#### What the task requires
Working line by line, output the entries below exactly as they appear.
-- Records follows --
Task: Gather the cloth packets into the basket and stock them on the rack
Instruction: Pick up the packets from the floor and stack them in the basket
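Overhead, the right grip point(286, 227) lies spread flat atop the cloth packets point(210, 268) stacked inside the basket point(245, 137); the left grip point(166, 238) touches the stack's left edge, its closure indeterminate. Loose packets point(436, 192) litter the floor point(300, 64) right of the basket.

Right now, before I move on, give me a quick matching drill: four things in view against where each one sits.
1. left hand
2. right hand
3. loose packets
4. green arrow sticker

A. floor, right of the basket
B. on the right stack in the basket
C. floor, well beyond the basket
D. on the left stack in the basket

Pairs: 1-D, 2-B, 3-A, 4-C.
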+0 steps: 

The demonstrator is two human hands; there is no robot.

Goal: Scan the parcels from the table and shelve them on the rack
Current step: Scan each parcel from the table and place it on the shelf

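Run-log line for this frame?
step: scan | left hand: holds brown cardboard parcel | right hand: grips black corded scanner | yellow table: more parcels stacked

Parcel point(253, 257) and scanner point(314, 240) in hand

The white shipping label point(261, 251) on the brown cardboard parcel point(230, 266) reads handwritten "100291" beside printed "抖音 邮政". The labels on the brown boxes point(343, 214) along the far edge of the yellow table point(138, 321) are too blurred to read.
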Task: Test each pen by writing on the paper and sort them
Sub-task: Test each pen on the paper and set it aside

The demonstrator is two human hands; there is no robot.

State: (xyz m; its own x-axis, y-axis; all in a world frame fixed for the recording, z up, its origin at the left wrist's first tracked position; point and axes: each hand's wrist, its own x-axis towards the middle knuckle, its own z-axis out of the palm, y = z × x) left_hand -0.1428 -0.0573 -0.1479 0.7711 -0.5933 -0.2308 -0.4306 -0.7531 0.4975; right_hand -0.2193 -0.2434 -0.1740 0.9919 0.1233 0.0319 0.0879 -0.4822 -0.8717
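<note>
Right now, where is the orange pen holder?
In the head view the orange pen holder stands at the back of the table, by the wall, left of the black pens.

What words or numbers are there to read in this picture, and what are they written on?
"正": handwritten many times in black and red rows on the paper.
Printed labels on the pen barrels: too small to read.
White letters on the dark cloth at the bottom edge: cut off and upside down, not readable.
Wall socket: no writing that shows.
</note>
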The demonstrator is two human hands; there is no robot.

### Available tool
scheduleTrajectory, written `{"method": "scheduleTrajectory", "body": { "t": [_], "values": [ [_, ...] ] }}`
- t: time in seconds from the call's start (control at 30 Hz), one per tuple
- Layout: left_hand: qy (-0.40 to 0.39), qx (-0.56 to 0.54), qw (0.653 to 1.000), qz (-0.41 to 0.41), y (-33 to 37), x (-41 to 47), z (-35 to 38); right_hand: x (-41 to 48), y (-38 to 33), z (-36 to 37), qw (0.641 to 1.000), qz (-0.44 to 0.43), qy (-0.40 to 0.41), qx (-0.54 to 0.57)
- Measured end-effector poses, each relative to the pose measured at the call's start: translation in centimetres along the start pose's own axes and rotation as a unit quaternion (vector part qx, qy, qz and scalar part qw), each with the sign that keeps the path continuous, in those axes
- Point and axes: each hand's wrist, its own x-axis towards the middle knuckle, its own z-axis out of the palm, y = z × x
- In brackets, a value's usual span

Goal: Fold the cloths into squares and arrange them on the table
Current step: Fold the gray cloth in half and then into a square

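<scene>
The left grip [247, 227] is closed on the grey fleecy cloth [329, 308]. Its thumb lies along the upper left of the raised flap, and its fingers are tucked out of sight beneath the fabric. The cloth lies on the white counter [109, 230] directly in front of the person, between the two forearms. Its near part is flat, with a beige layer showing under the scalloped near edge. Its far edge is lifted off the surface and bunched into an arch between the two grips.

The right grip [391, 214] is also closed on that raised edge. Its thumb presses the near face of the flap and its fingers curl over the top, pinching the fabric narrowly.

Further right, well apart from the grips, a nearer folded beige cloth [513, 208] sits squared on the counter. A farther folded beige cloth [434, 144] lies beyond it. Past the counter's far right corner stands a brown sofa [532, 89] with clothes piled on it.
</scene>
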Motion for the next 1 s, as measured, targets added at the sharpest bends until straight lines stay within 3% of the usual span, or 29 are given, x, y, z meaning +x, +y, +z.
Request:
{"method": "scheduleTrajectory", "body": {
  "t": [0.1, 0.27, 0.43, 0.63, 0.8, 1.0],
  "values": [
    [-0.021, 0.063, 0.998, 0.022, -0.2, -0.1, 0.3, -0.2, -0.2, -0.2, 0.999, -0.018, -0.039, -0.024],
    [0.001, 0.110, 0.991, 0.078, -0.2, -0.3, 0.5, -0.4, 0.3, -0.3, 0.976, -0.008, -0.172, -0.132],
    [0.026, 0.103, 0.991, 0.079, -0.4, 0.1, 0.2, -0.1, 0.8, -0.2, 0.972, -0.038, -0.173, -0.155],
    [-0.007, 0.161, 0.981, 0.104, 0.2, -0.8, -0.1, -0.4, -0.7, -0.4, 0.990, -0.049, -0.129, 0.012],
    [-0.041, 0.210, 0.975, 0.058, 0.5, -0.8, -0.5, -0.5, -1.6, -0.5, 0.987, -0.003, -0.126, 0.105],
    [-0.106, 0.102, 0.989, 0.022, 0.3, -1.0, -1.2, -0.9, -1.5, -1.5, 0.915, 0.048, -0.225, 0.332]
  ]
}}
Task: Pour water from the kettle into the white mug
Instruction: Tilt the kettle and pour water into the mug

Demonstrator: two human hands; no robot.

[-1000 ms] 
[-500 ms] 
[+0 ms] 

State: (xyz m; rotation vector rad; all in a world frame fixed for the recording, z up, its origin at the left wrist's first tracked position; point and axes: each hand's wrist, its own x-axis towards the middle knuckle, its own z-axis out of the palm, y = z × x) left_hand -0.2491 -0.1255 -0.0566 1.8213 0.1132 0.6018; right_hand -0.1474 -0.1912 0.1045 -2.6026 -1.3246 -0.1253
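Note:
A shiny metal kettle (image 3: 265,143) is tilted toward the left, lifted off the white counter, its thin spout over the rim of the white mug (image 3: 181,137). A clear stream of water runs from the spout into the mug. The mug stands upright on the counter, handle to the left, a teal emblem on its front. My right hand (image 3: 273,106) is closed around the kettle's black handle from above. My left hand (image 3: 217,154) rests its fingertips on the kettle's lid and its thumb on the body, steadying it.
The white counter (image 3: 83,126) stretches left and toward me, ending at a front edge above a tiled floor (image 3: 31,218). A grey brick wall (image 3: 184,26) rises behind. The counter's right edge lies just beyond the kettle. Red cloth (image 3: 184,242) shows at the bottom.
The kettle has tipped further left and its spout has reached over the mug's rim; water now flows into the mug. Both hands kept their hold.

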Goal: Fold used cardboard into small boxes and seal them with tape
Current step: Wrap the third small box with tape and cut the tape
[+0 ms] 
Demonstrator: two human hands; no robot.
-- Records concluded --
#### Answer box
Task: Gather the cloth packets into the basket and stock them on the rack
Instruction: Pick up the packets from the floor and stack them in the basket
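Overhead, the right grip point(286, 227) lies spread flat atop the cloth packets point(210, 268) stacked inside the basket point(245, 137); the left grip point(166, 238) touches the stack's left edge, its closure indeterminate. Loose packets point(436, 192) litter the floor point(300, 64) right of the basket.

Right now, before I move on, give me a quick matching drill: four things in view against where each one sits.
1. left hand
2. right hand
3. loose packets
4. green arrow sticker

A. floor, right of the basket
B. on the right stack in the basket
C. floor, well beyond the basket
D. on the left stack in the basket

Pairs: 1-D, 2-B, 3-A, 4-C.
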+0 steps: 

The demonstrator is two human hands; there is no robot.

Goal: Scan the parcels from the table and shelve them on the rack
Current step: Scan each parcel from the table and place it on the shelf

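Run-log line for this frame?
step: scan | left hand: holds brown cardboard parcel | right hand: grips black corded scanner | yellow table: more parcels stacked

Parcel point(253, 257) and scanner point(314, 240) in hand

The white shipping label point(261, 251) on the brown cardboard parcel point(230, 266) reads handwritten "100291" beside printed "抖音 邮政". The labels on the brown boxes point(343, 214) along the far edge of the yellow table point(138, 321) are too blurred to read.
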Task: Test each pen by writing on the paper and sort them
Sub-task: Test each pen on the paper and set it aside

The demonstrator is two human hands; there is no robot.

State: (xyz m; its own x-axis, y-axis; all in a world frame fixed for the recording, z up, its origin at the left wrist's first tracked position; point and axes: each hand's wrist, its own x-axis towards the middle knuckle, its own z-axis out of the palm, y = z × x) left_hand -0.1428 -0.0573 -0.1479 0.7711 -0.5933 -0.2308 -0.4306 -0.7531 0.4975; right_hand -0.2193 -0.2434 -0.1740 0.9919 0.1233 0.0319 0.0879 -0.4822 -0.8717
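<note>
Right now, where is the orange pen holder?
In the head view the orange pen holder stands at the back of the table, by the wall, left of the black pens.

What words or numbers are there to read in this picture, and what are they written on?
"正": handwritten many times in black and red rows on the paper.
Printed labels on the pen barrels: too small to read.
White letters on the dark cloth at the bottom edge: cut off and upside down, not readable.
Wall socket: no writing that shows.
</note>
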The demonstrator is two human hands; there is no robot.

### Available tool
scheduleTrajectory, written `{"method": "scheduleTrajectory", "body": { "t": [_], "values": [ [_, ...] ] }}`
- t: time in seconds from the call's start (control at 30 Hz), one per tuple
- Layout: left_hand: qy (-0.40 to 0.39), qx (-0.56 to 0.54), qw (0.653 to 1.000), qz (-0.41 to 0.41), y (-33 to 37), x (-41 to 47), z (-35 to 38); right_hand: x (-41 to 48), y (-38 to 33), z (-36 to 37), qw (0.641 to 1.000), qz (-0.44 to 0.43), qy (-0.40 to 0.41), qx (-0.54 to 0.57)
- Measured end-effector poses, each relative to the pose measured at the call's start: translation in centimetres along the start pose's own axes and rotation as a unit quaternion (vector part qx, qy, qz and scalar part qw), each with the sign that keeps the path continuous, in those axes
- Point and axes: each hand's wrist, its own x-axis towards the middle knuckle, its own z-axis out of the palm, y = z × x
- In brackets, a value's usual span

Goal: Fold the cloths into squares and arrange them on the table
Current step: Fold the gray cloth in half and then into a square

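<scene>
The left grip [247, 227] is closed on the grey fleecy cloth [329, 308]. Its thumb lies along the upper left of the raised flap, and its fingers are tucked out of sight beneath the fabric. The cloth lies on the white counter [109, 230] directly in front of the person, between the two forearms. Its near part is flat, with a beige layer showing under the scalloped near edge. Its far edge is lifted off the surface and bunched into an arch between the two grips.

The right grip [391, 214] is also closed on that raised edge. Its thumb presses the near face of the flap and its fingers curl over the top, pinching the fabric narrowly.

Further right, well apart from the grips, a nearer folded beige cloth [513, 208] sits squared on the counter. A farther folded beige cloth [434, 144] lies beyond it. Past the counter's far right corner stands a brown sofa [532, 89] with clothes piled on it.
</scene>
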Motion for the next 1 s, as measured, targets added at the sharpest bends until straight lines stay within 3% of the usual span, or 29 are given, x, y, z meaning +x, +y, +z.
Request:
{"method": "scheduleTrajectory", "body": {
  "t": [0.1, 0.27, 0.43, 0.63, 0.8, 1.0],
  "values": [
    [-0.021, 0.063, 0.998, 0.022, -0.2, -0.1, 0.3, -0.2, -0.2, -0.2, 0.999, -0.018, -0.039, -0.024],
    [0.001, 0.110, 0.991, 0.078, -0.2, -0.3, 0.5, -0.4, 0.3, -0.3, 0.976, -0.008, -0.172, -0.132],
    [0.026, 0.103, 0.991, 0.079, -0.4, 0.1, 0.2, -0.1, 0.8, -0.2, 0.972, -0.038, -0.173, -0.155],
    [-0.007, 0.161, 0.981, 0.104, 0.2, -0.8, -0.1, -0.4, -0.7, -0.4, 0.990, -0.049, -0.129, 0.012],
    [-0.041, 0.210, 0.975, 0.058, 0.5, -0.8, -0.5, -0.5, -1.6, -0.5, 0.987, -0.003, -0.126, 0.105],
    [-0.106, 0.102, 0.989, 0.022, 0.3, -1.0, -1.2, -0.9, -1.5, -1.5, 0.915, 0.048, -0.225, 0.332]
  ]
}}
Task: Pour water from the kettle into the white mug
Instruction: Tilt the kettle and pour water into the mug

Demonstrator: two human hands; no robot.

[-1000 ms] 
[-500 ms] 
[+0 ms] 

State: (xyz m; rotation vector rad; all in a world frame fixed for the recording, z up, its origin at the left wrist's first tracked position; point and axes: each hand's wrist, its own x-axis towards the middle knuckle, its own z-axis out of the palm, y = z × x) left_hand -0.2491 -0.1255 -0.0566 1.8213 0.1132 0.6018; right_hand -0.1474 -0.1912 0.1045 -2.6026 -1.3246 -0.1253
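Note:
A shiny metal kettle (image 3: 265,143) is tilted toward the left, lifted off the white counter, its thin spout over the rim of the white mug (image 3: 181,137). A clear stream of water runs from the spout into the mug. The mug stands upright on the counter, handle to the left, a teal emblem on its front. My right hand (image 3: 273,106) is closed around the kettle's black handle from above. My left hand (image 3: 217,154) rests its fingertips on the kettle's lid and its thumb on the body, steadying it.
The white counter (image 3: 83,126) stretches left and toward me, ending at a front edge above a tiled floor (image 3: 31,218). A grey brick wall (image 3: 184,26) rises behind. The counter's right edge lies just beyond the kettle. Red cloth (image 3: 184,242) shows at the bottom.
The kettle has tipped further left and its spout has reached over the mug's rim; water now flows into the mug. Both hands kept their hold.
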
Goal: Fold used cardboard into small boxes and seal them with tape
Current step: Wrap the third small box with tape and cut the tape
[+0 ms] 
Demonstrator: two human hands; no robot.

No more output is expected for this exercise.